Adobe FrameMaker: Why Can’t I Edit my Document?

by Barb Binder
Updated for FrameMaker 2015 on May 3, 2016

FrameMaker has had a view-only option for as long as I can remember. Long before most of us began using Acrobat for view-only file distribution, a product called FrameViewer was available to address that need for early FrameMaker users. The idea was that you could create a complicated FrameMaker publication, and then distribute it electronically for viewing out in the field with the much-less-expensive FrameViewer.

To preview how a file would act in the FrameViewer environment, you could lock your FrameMaker document and render it read-only. Once locked, you could easily follow any document hyperlinks and test your online/PDF navigation systems.

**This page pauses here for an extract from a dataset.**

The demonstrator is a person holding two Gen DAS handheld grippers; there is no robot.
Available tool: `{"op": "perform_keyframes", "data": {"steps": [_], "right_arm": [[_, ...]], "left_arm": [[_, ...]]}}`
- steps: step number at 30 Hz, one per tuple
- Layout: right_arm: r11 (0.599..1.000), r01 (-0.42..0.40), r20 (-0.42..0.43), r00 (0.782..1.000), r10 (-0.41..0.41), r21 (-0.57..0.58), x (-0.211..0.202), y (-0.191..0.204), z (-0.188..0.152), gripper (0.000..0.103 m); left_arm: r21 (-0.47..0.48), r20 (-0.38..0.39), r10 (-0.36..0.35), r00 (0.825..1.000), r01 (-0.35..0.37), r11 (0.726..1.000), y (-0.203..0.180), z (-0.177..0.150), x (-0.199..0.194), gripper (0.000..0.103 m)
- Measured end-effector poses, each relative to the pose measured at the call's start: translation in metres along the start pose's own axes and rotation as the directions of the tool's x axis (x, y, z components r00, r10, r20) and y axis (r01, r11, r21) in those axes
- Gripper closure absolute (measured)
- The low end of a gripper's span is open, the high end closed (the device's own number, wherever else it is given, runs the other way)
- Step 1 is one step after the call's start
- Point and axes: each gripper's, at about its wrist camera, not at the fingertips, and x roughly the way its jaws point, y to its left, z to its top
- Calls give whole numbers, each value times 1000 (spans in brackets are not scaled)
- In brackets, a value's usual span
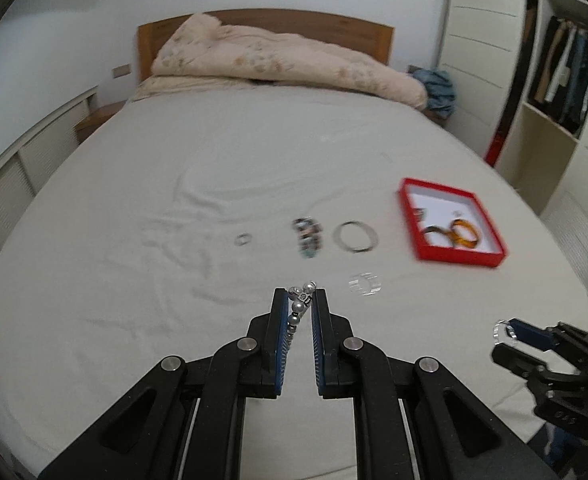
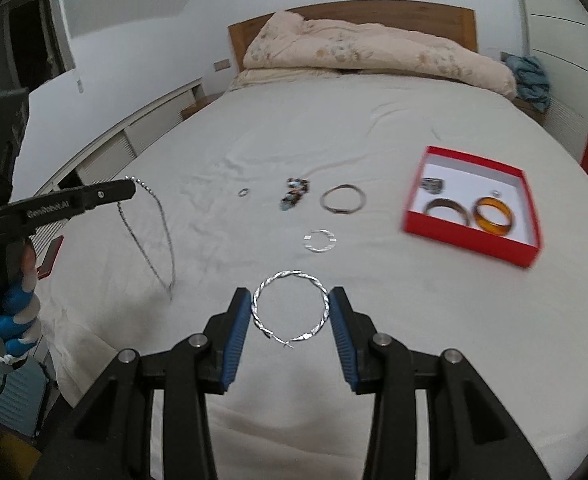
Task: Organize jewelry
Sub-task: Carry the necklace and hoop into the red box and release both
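Four loose pieces lie on the bed (image 2: 333, 128). The left hand-held gripper (image 1: 298, 300) clamps one beaded chain (image 2: 146, 220); the right hand-held gripper (image 2: 290, 308) pinches one twisted hoop (image 2: 290, 308). The red box (image 2: 471, 240) holds two bangles.

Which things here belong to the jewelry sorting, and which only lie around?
Job: red box, orange bangle, twisted hoop in right gripper, bead chain in left gripper, steel bangle, small ring.

Lying about: quilt, blue cloth, hanging clothes.
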Motion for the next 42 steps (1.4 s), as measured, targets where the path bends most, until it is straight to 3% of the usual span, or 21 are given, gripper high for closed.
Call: {"op": "perform_keyframes", "data": {"steps": [6, 11, 18, 23, 29, 32, 37, 42], "right_arm": [[997, 65, 47, 997, -67, 51, -30, -56, 8, 65], [989, 122, 76, 989, -128, 85, -36, -112, 35, 65], [976, 187, 93, 976, -197, 109, -2, -190, 90, 65], [972, 206, 80, 973, -215, 108, 46, -237, 123, 65], [971, 215, 4, 976, -217, 107, 116, -278, 133, 65], [972, 214, -51, 976, -210, 96, 149, -291, 133, 65], [971, 231, -137, 966, -220, 66, 186, -304, 136, 65], [967, 254, -196, 950, -244, 27, 198, -306, 133, 64]], "left_arm": [[60, 25, -118, 993, 116, 991, -67, 41, 4, 92], [121, 41, -210, 977, 204, 971, -123, 94, 27, 92], [203, 59, -277, 959, 260, 944, -202, 173, 93, 92], [219, 31, -269, 963, 256, 942, -235, 203, 164, 92], [197, -76, -197, 977, 208, 958, -243, 192, 261, 92], [181, -142, -173, 975, 197, 964, -239, 173, 296, 92], [170, -230, -150, 962, 191, 967, -232, 132, 330, 92], [167, -264, -114, 958, 161, 973, -223, 115, 345, 90]]}}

These days, most people rely on Adobe Acrobat or Adobe Reader for electronic file distribution (FrameViewer disappeared years ago). So what does this have to do with your FrameMaker workflow? Back in the day, you used a complicated keyboard shortcut to lock and unlock a FrameMaker file: Esc F l k. (That means press the Esc key, then a capital F, then a lowercase l and a lowercase k. In my head I’m thinking: Esc File lock) Since there wasn’t a menu command, it wasn’t very easy to accidently lock a document.

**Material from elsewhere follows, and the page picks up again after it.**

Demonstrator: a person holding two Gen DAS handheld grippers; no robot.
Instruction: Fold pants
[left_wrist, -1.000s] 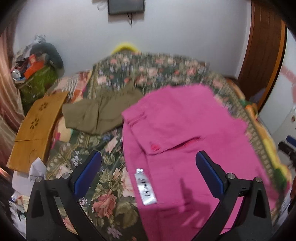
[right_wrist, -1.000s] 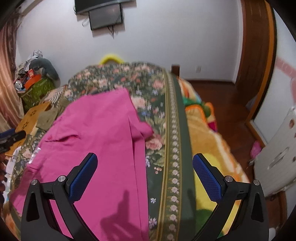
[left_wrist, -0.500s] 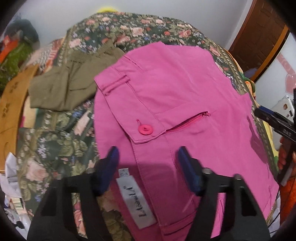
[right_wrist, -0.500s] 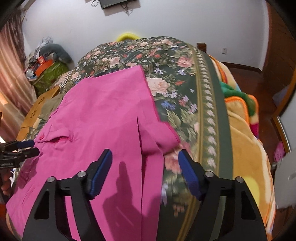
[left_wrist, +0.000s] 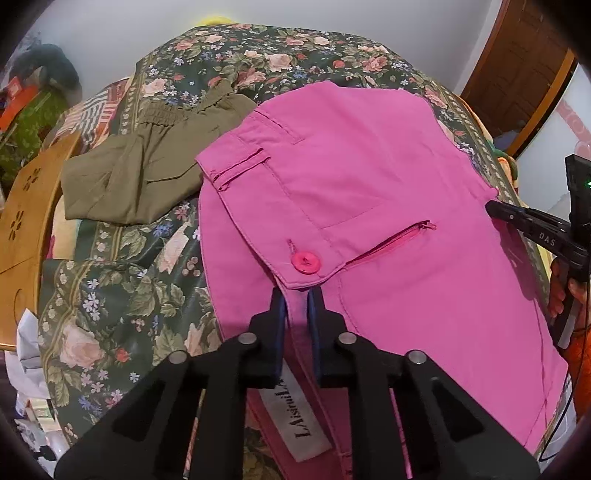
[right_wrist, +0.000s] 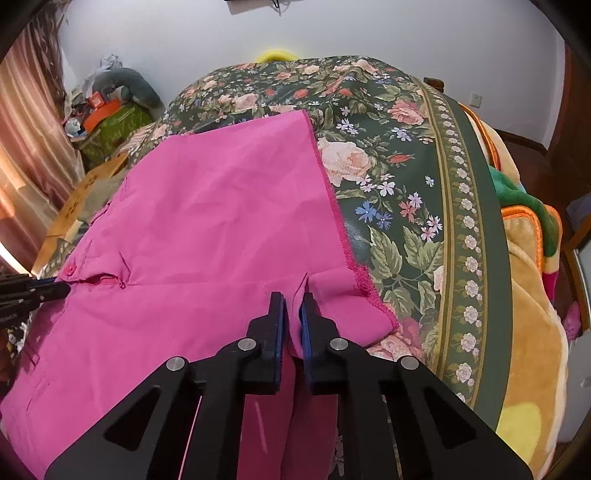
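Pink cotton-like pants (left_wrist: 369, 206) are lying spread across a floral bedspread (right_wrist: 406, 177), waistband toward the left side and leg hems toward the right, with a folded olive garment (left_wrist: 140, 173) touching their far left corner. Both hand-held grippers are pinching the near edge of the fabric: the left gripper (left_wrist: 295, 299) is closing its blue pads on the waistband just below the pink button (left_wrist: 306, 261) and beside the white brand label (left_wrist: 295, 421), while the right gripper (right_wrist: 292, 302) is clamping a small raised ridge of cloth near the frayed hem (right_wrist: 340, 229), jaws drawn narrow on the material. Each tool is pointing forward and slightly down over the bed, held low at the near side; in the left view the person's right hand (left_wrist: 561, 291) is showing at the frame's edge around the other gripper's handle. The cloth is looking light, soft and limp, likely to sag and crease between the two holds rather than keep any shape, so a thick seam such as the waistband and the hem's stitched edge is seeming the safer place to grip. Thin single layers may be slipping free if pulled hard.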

Now it is very easy with the golden padlock button:
Adobe FrameMaker: Unlocking a document

The prominent position of the lock button makes me nervous. Imagine this: you are in a hurry and want to print your document. You miss the Print button and click the Lock button, but don’t realize it. Suddenly, you have a reduced set of menus, and you can’t edit the file. In a panic, you might click the Undo button—which doesn’t unlock the document. Worse, even closing and reopening the document doesn’t unlock it. Of course, all you have to do is click the lock button one more time to remove the view-only property, but when I’m panicking, I rarely think clearly enough to make a rational decision like that.

The moral of this little story: unless you are checking your hyperlinks, stay away from the lock button. If you suddenly can’t edit your file, and you notice that about half of the normal menus are missing, it means you must have clicked it and put your document into view-only mode. Seek out the lock button, click it again to unlock your file, and maybe make a mental note to stay clear of it in the future.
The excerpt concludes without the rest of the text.